#### Brief:
Transcribe everything in the records, dropping and changing nothing.

#### Provided records:
__________

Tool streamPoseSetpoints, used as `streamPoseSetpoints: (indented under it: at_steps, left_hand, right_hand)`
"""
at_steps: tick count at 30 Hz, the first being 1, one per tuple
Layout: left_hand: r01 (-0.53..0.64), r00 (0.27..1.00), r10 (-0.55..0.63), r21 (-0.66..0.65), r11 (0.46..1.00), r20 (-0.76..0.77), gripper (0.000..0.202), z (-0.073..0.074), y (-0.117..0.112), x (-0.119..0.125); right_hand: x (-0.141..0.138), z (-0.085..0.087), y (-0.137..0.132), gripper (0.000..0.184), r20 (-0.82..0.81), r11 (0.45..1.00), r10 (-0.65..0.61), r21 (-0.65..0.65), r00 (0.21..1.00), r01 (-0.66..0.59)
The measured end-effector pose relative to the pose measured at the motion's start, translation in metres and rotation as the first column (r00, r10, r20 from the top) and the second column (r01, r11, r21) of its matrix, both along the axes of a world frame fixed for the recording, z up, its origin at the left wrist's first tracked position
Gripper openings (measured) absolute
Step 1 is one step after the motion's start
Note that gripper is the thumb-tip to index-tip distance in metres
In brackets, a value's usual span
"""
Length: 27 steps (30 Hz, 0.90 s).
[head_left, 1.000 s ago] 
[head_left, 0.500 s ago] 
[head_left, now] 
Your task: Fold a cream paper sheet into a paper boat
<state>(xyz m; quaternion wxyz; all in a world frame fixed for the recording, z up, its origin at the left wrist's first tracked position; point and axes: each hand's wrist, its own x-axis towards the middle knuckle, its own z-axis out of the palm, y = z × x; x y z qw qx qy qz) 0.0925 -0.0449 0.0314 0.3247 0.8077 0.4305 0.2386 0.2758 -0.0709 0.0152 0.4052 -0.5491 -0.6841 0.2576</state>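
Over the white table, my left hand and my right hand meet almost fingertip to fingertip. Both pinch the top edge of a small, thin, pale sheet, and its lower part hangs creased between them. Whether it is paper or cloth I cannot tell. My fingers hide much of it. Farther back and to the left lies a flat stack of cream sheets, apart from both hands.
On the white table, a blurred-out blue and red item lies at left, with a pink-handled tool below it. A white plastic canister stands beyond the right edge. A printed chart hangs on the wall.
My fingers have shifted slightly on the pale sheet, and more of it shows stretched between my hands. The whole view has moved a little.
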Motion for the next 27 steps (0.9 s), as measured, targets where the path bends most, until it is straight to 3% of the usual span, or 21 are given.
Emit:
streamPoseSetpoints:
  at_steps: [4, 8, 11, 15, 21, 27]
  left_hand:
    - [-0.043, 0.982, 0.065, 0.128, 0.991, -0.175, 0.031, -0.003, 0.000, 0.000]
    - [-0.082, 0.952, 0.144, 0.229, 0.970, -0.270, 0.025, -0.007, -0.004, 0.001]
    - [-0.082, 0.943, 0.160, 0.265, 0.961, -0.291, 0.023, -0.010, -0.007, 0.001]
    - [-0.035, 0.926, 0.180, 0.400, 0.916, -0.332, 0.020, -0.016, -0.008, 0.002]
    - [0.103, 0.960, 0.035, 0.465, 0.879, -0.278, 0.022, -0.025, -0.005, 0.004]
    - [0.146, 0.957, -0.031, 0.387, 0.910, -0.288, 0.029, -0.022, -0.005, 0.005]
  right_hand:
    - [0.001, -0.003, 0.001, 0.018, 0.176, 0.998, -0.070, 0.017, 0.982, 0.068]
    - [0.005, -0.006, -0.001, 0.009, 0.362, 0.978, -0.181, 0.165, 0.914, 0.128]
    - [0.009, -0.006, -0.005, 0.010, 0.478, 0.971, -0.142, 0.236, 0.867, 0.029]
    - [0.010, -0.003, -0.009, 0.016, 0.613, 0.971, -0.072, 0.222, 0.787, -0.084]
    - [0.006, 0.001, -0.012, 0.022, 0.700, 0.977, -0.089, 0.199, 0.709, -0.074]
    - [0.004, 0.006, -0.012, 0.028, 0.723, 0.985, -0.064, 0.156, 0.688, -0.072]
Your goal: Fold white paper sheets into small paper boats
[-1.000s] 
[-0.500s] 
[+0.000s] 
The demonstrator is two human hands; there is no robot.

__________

#### Output below:
Tool streamPoseSetpoints, used as `streamPoseSetpoints: (indented under it: at_steps, left_hand, right_hand)`
"""
at_steps: tick count at 30 Hz, the first being 1, one per tuple
Layout: left_hand: r01 (-0.53..0.64), r00 (0.27..1.00), r10 (-0.55..0.63), r21 (-0.66..0.65), r11 (0.46..1.00), r20 (-0.76..0.77), gripper (0.000..0.202), z (-0.073..0.074), y (-0.117..0.112), x (-0.119..0.125); right_hand: x (-0.141..0.138), z (-0.085..0.087), y (-0.137..0.132), gripper (0.000..0.184), r20 (-0.82..0.81), r11 (0.45..1.00), r10 (-0.65..0.61), r21 (-0.65..0.65), r00 (0.21..1.00), r01 (-0.66..0.59)
The measured end-effector pose relative to the pose measured at the motion's start, translation in metres and rotation as the first column (r00, r10, r20 from the top) and the second column (r01, r11, r21) of its matrix, both along the axes of a world frame fixed for the recording, z up, its origin at the left wrist's first tracked position
Gripper openings (measured) absolute
Step 1 is one step after the motion's start
Note that gripper is the thumb-tip to index-tip distance in metres
In brackets, a value's usual span
"""
Length: 27 steps (30 Hz, 0.90 s).
[head_left, 1.000 s ago] 
[head_left, 0.500 s ago] 
[head_left, now] 
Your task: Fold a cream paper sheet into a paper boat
<state>(xyz m; quaternion wxyz; all in a world frame fixed for the recording, z up, its origin at the left wrist's first tracked position; point and axes: each hand's wrist, its own x-axis towards the middle knuckle, its own z-axis out of the palm, y = z × x; x y z qw qx qy qz) 0.0925 -0.0449 0.0314 0.3247 0.8077 0.4305 0.2386 0.2758 -0.0709 0.0152 0.4052 -0.5491 -0.6841 0.2576</state>
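Over the white table, my left hand and my right hand meet almost fingertip to fingertip. Both pinch the top edge of a small, thin, pale sheet, and its lower part hangs creased between them. Whether it is paper or cloth I cannot tell. My fingers hide much of it. Farther back and to the left lies a flat stack of cream sheets, apart from both hands.
On the white table, a blurred-out blue and red item lies at left, with a pink-handled tool below it. A white plastic canister stands beyond the right edge. A printed chart hangs on the wall.
My fingers have shifted slightly on the pale sheet, and more of it shows stretched between my hands. The whole view has moved a little.
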Motion for the next 27 steps (0.9 s), as measured, targets where the path bends most, until it is straight to 3% of the usual span, or 21 are given.
Emit:
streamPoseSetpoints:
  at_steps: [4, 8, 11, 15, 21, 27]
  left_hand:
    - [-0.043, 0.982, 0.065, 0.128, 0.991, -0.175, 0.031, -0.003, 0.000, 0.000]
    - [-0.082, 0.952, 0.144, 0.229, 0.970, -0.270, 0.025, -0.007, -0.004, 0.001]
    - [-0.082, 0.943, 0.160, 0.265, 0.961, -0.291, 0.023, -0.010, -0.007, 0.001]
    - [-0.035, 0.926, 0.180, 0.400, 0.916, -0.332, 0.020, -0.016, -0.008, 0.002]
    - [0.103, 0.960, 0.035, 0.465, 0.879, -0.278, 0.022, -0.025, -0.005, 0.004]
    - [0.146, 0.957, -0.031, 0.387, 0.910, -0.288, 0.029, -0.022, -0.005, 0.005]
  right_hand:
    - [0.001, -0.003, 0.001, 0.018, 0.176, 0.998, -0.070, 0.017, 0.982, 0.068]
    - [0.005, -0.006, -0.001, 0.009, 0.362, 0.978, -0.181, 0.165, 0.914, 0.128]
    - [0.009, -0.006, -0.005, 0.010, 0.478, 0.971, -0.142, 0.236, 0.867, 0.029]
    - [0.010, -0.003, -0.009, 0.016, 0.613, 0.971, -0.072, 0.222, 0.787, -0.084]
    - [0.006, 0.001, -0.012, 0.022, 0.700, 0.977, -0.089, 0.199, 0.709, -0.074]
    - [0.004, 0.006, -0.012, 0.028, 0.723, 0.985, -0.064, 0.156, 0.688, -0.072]
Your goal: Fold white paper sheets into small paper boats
[-1.000s] 
[-0.500s] 
[+0.000s] 
The demonstrator is two human hands; there is no robot.

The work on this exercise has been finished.